According to Verisign delays are likely due to invalid TLS Cipher Suites at hispeed.ch
Can you please review the list provided below and comment?
Thanks, Tim
P.S. Is there a way I can post question like this directly to tech support?
Seems odd having to post this to a forum! Especially for a paid service!
============================================
Lindsay S (2/18/2022, 4:56:58 PM): Thank you for contacting Verisign Support, how may I help you?
Me (2/18/2022, 4:57:03 PM): hi there
Me (2/18/2022, 4:57:16 PM): i have since many years a domain registered with register.com
Me (2/18/2022, 4:57:19 PM): xxx.xxxxxx.name
Me (2/18/2022, 4:57:35 PM): i use it to create an "alias" for mail
Me (2/18/2022, 4:57:46 PM): when someone write to xxx@xxxxxx.name
Me (2/18/2022, 4:58:04 PM): it forwards to my "real" mail which is xxx.xxxxxx@hispeed.ch
Me (2/18/2022, 4:58:16 PM): (or what ever ISP i am using at the moment)

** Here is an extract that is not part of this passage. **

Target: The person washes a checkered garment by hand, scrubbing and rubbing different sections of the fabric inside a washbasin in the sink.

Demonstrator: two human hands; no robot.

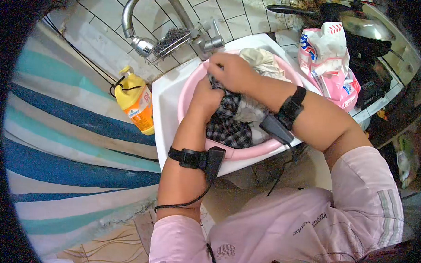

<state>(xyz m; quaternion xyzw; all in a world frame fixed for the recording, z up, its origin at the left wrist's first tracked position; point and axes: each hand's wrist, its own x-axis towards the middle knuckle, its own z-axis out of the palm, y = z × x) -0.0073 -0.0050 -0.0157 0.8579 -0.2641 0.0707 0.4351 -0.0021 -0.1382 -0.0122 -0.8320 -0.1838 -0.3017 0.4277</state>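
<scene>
A pink basin (185,96) full of laundry sits in the white sink. A dark checked garment (229,127) lies at the basin's left side, its upper part running up to my hands. My left hand (208,98) is closed on this cloth near the basin's left rim. Just above and to the right, my right hand (233,72) is curled into a fist, also on the dark cloth. Its fingertips are partly hidden. Pale garments (261,61) are heaped behind my right wrist, and whitish cloth (249,110) lies below it.
A curved metal faucet (164,0) rises behind the white sink (162,116), beside a wire rack (174,46) holding a scouring pad. Left stands a yellow bottle (136,101). A pink-and-white detergent bag (328,66) and pans (358,25) are at the right. Straps and cables hang from both forearms.
</scene>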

Me (2/18/2022, 4:58:26 PM): this roundtrip used to take seconds
Me (2/18/2022, 4:58:33 PM): nowadays it takes 10-15 minutes
Me (2/18/2022, 4:58:40 PM): rendering the service partially useless
Me (2/18/2022, 4:58:55 PM): i spoke with the colleagues at register.com, but they have no idea
Me (2/18/2022, 4:59:13 PM): i do not have the impression they even understand the nature of the .name gTLD
Me (2/18/2022, 4:59:34 PM): does this sound familiar? and do you have any ideas how to resolve?
Lindsay S (2/18/2022, 5:00:25 PM): Please hold while I check our logs for that email.
Me (2/18/2022, 5:01:15 PM): thanks. it looks like you guys run the infrastructure for .name (?)
Me (2/18/2022, 5:02:07 PM): Pref Hostname IP Address TTL
10 mx01.nic.name 209.131.159.47 VeriSign Infrastructure & Operations (AS30060) 180 min
10 mx02.nic.name 209.131.158.56 VeriSign Infrastructure & Operations (AS30060) 180 min
10 mx03.nic.name 209.131.161.54 VeriSign Infrastructure & Operations (AS11840) 180 min
10 mx04.nic.name 209.131.160.34 VeriSign Infrastructure & Operations (AS11840) 180 min
Lindsay S (2/18/2022, 5:02:16 PM): Based on review of our logs, it appears that our email forwarders are not able to successfully negotiate a valid TLS session with your mail providers' mailservers, resulting in the delay. You may want to consider reaching out to your mail provider to have them review their configuration. Provided below is the list of supported TLS v1.2 and v1.3 cipher suites which could be helpful for your mail provider in troubleshooting your issue.
TLSv1.2:
ciphers:
TLS_ECDHE_RSA_WITH_AES_256_GCM_SHA384
TLS_ECDHE_RSA_WITH_AES_128_GCM_SHA256
TLSv1.3:
ciphers:
TLS_AES_256_GCM_SHA384
TLS_CHACHA20_POLY1305_SHA256
TLS_AES_128_GCM_SHA256
TLS_AES_128_CCM_SHA256
Lindsay S (2/18/2022, 5:03:35 PM): This is an issue with the TLS cipher suites. Please reach out to your mail provider to review the configuration with the above list of supported TLS cipher suites.